Structurally, fungal cellulosomes differ from bacterial systems, utilizing non-catalytic dockerin domains (NCDDs) with distinct sequences to mediate assembly via interaction with scaffoldins [112]. Haitjema et al. identified 95 fungal scaffoldins capable of binding NCDDs and nearly 1600 dockerin domain proteins (DDPs) containing NCDDs in the cellulosomes of five anaerobic fungi, including Anaeromyces robustus, Neocallimastix californiae and Piromyces finnis [33]. While fungal scaffoldins likely orchestrate DDP assembly, the structural and biophysical basis of scaffoldin-NCDD interactions remains poorly characterized. The scaffoldin system in fungi is highly conserved, enabling extensive cross-species interactions, in contrast to the species-specific assembly of bacterial cellulosomes [113]. Enzymatically, fungal cellulosomes also differ from bacterial systems, containing GH3, GH6 and GH45 enzymes, which are rare in bacterial cellulosomes. Notably, GH3 enzymes exhibit β-glucosidase activity, enabling fungal cellulosomes to directly convert cellulose into fermentable monosaccharides, unlike Clostridium cellulosomes, which primarily produce low-molecular-weight oligosaccharides and disaccharides [114]. Additionally, fungal cellulosomes incorporate enzymes acquired through horizontal gene transfer from bacterial cellulosomes within the rumen microbiota [33,115,116].

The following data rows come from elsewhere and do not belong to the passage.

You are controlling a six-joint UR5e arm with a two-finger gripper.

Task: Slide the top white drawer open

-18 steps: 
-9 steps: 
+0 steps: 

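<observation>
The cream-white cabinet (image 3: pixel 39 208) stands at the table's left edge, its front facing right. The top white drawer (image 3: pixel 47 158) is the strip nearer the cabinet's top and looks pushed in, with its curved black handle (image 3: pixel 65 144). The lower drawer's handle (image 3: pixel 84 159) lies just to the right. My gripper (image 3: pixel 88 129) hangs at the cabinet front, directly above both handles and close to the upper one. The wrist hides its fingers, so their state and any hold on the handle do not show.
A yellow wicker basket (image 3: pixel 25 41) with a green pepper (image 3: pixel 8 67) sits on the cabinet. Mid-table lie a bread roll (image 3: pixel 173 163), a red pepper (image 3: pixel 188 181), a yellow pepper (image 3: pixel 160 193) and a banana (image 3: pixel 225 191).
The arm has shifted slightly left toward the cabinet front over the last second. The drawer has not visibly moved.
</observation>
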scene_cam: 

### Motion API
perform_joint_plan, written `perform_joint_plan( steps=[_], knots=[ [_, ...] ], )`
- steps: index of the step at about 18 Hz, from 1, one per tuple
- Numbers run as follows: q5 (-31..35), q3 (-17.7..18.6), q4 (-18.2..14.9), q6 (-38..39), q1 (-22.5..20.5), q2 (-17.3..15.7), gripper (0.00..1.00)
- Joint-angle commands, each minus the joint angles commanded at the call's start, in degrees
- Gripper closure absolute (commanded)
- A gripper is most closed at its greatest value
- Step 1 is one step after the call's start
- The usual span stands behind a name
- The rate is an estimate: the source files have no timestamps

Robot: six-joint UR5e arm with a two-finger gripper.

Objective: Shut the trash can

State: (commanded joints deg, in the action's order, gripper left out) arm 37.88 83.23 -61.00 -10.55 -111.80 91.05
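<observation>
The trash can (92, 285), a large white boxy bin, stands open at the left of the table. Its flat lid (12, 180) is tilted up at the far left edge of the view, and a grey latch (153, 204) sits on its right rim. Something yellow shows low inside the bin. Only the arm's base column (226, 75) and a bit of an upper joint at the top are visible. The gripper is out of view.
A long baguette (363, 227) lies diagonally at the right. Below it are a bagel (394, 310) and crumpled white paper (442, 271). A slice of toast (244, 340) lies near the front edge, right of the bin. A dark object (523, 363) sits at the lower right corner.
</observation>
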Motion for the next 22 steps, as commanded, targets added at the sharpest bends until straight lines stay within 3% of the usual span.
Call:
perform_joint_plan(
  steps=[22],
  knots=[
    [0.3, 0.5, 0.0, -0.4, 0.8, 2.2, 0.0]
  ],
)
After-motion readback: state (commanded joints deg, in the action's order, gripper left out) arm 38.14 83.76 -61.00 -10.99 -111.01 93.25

5. Cellulosomes in the Intestinal Tract of Primates

Gut microbiota in primates play a pivotal role in host metabolism and immune regulation. Recent studies have identified cellulosome-producing bacteria in the gastrointestinal tracts of primates, including humans, highlighting their functional significance in digestive physiology, evolutionary adaptation and host–microbe symbiosis [25].

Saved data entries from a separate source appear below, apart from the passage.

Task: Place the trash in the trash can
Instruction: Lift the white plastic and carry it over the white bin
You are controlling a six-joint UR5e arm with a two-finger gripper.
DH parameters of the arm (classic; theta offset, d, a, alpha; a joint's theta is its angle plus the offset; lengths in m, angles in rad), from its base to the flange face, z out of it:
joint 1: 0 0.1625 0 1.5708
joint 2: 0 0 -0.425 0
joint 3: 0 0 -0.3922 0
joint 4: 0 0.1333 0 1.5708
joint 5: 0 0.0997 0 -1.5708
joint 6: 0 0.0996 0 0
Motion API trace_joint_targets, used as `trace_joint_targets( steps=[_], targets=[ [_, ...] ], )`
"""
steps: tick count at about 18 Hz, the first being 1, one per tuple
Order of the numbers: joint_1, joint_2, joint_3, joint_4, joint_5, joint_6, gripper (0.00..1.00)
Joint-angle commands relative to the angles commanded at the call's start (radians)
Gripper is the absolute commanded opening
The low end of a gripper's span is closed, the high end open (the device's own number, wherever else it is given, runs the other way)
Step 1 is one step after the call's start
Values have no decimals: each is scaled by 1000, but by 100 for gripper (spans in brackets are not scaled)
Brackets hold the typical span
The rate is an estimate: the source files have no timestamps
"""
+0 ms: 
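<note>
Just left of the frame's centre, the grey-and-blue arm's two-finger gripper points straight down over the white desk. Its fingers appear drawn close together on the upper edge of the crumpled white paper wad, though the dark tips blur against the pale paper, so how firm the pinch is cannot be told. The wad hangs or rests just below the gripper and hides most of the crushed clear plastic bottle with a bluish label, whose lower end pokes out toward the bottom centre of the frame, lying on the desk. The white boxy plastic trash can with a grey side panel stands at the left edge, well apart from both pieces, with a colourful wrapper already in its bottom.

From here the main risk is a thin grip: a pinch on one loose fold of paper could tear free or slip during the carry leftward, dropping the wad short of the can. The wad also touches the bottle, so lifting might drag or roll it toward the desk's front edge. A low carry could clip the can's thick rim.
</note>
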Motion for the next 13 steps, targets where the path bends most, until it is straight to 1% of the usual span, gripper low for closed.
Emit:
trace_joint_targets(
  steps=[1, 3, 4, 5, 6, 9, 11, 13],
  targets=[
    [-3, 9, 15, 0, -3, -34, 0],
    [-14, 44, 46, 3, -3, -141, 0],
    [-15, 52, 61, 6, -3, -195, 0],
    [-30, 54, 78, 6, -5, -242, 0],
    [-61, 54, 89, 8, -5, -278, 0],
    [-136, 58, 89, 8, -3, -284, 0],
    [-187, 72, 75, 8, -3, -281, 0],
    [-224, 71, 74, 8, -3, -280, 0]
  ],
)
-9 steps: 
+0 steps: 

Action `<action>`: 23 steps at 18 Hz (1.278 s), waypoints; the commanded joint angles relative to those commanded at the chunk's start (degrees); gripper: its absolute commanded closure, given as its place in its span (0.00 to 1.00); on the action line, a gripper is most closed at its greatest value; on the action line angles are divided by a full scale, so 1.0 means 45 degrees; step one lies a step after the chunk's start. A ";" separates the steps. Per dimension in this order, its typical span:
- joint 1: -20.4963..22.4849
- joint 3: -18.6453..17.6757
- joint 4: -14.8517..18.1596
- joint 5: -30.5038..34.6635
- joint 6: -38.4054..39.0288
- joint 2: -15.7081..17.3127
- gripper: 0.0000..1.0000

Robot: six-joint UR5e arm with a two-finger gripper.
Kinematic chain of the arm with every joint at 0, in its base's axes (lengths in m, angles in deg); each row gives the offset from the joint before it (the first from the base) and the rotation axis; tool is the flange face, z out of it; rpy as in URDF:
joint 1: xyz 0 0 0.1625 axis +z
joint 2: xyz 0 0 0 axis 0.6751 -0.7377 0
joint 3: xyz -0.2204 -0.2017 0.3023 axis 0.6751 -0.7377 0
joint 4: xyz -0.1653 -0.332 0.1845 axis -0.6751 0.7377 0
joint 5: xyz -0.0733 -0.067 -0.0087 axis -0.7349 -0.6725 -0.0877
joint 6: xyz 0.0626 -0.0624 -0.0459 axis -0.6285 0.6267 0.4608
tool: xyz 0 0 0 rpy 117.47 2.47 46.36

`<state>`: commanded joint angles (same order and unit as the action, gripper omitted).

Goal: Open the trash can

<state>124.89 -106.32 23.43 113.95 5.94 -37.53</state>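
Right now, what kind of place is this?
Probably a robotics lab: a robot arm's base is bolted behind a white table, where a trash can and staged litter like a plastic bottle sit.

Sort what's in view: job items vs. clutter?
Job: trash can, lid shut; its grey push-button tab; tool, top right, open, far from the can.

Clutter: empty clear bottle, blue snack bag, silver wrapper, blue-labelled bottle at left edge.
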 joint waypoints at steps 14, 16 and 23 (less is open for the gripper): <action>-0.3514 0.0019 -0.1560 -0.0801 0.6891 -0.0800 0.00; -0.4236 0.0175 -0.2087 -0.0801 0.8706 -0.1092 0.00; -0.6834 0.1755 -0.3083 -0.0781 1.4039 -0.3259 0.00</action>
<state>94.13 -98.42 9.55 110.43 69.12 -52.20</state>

5.1. Cellulosomes in the Human Gut

Moraïs et al. [117] first reported that Ruminococcus champanellensis, a key species in the human gut microbiota, harbors genetic elements for cellulosome production and efficiently degrades microcrystalline cellulose (Avicel). The cellulosome architecture of R. champanellensis resembles that of R. flavefaciens [24,25], comprising 12 scaffoldins (Figure 3). Despite its structural complexity, the 20 cohesins on these scaffoldins exhibit specific recognition and binding to 64 dockerin-bearing proteins, ensuring structural stability in the complex intestinal environment [20]. This specificity is analogous to R. flavefaciens, where type III assembly modules display subtle variations among different members, resulting in diverse interaction patterns. Overall, cohesin–dockerin interactions can be classified into distinct groups based on structural and binding characteristics, providing molecular flexibility for cellulosome function and adaptation to diverse plant fiber structures.
The enzymatic repertoire of R. champanellensis cellulosomes exhibits remarkable diversity and complexity, including cellulases, xylanases, mannanases and other GHs, with up to 10 distinct cellulases [117]. These enzymes display varying modes of action and activity levels on cellulose substrates. For instance, comparative studies of cellulosome activity on carboxymethyl cellulose (CMC) and microcrystalline cellulose (Avicel) [118,119,120] have revealed unique functional roles in cellulose degradation. Genomic analyses of dockerin-bearing GHs in R. champanellensis identified multiple GH families, including GH5, GH8 and GH9 [117]. Despite their diversity, these enzymes share conserved catalytic domains in key amino acid sequences and three-dimensional structures, indicating a common catalytic mechanism. This structural adaptability enables cellulosomes to synergistically degrade complex polysaccharides in plant cell walls, enhancing the host’s energy harvest from diverse dietary fibers and improving adaptability to varying cellulose sources.
Recently, Moraïs et al. [25] expanded our understanding of human gut cellulose-degrading bacteria by identifying novel species, including Candidatus Ruminococcus primaciens, Ruminococcus hominiciens and Ruminococcus ruminiciens. These species are more prevalent in non-industrialized populations, correlating with dietary fiber intake and lifestyle factors. They acquire diet-adapted genes through horizontal gene transfer, such as the GH98 gene in R. hominiciens and the GH19 gene in R. primaciens, enabling them to occupy specific niches in fiber degradation and providing insights for modulating gut microbiota to improve host health.
Another notable species, Ruminococcus bromii, a dominant member of the human gut microbiota, plays a key role in starch degradation and energy release. Genomic analyses revealed four dockerin-bearing amylases and four cohesin-containing proteins, suggesting the existence of an amylosome, a cellulosome-like complex for starch hydrolysis [121]. This discovery extends the cellulosome paradigm, although the assembly and functional mechanisms of the amylosome remain to be fully elucidated.
It should be noted that while cellulosome-producing bacteria like R. champanellensis in the human gut can effectively hydrolyze cellulose to glucose [20], their abundance varies significantly depending on dietary habits and they are not consistently prevalent in the human digestive system [25]. Their roles in human food digestion and human healthy remain poorly understood and require further investigation.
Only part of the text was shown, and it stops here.